Così, secondo Alquié, non vi sarebbe nessun legame tra le intuizioni del surrealismo e il pensiero di Hegel, poiché l'intento dei surrealisti è quello di valorizzare l'uomo e le sue facoltà nel suo essere individuale, mentre Hegel «preferisce sempre la storia all'individuo, il linguaggio discorsivo all'evidenza intuitiva, la verità universalizzata alla certezza individuale»[12].

L'amore di Breton per Hegel, riaffermato nei recenti Entretiens, non può, pertanto, ed è chiaro, sostenersi su un puro malinteso. Ha soprattutto una radice passionale nella reazione del giovane Breton contro i sarcasmi antihegeliani del suo professore di filosofia, [.][13].

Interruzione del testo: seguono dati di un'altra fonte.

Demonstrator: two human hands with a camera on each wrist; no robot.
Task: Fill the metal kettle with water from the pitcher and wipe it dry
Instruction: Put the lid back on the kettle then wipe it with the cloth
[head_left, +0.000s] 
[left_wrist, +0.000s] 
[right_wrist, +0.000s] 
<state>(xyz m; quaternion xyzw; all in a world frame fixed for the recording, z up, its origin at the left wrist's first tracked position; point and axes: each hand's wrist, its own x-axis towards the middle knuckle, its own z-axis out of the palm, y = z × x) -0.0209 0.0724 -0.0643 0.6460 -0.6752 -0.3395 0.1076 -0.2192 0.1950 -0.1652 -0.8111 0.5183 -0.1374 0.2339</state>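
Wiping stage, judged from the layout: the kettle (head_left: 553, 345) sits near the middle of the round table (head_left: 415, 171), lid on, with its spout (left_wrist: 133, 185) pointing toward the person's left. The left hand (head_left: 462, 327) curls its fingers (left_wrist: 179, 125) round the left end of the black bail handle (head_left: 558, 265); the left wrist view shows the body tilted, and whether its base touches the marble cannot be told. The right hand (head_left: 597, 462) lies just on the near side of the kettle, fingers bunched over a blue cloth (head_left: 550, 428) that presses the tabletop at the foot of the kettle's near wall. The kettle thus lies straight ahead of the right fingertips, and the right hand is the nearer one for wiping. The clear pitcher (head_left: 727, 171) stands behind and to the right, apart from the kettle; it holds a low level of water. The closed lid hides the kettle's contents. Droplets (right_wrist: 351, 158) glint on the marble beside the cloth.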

A nostro parere, questo modo di vedere il rapporto tra surrealismo ed hegelismo deriva da una lettura tradizionale della dialettica hegeliana fortemente radicata, lettura che ne sottolinea soprattutto l'aspetto sistematico; certamente in Hegel l'idea di assoluto e di totalità si presenta come un circolo chiuso, la Ragione assoluta è definita da Hegel il circolo dei circoli. La stessa nozione hegeliana di "Aufhebung" è di difficile interpretazione poiché vuol dire "negare mantenendo", nozione ambigua che rischia di vanificare il concetto stesso di negatività presente nella dialettica.

Il nostro intento tuttavia, è quello di mostrare che se si considera il movimento dell'antitesi (negativo) come suo unico momento fondante è possibile leggere la dialettica di Hegel come una struttura aperta. Solo attraverso una lettura tradizionale della dialettica, Alquié può affermare che Breton, in realtà, sembra essere più vicino al pensiero di Descartes piuttosto che a quello di Hegel. L'Io penso cartesiano a differenza della Ragione hegeliana sarebbe così un momento universalizzante, ma posto dall'uomo. Tutta la sua argomentazione si fonda sulla distinzione tra individuale e sovraindividuale, tra un atteggiamento che riconduce la struttura dell'esperienza ad un senso logico sovra-determinato e un altro che la pone come momento intuitivo e immediato. Naturalmente, secondo Alquié, tutta l'esperienza per Hegel è da ricondurre sotto il controllo della Ragione, che in se stessa è un atto di trascendenza sovraindividuale, atto che non tocca minimamente il singolo uomo. Allo stesso modo le intuizioni surrealiste non potrebbero trovare il proprio fondamento nel sistema hegeliano; differente sarebbe invece il tipo di riconciliazione che Breton sogna per unificare l'uomo e renderlo così in grado di controllare, direttamente e consapevolmente, la propria azione:

[.] In Breton il fondamento della certezza è individuale, l'infinito è ribelle al controllo di una ragione logica e non si lascia ridurre a un linguaggio discorsivo. Se, in Breton, Dio non fosse negato, tutto ciò sarebbe cartesiano. La poesia prende qui il posto della "meditazione" cartesiana. La poesia porta il peso di tutta l'attesa dell'uomo e raccoglie l'eredità della religione.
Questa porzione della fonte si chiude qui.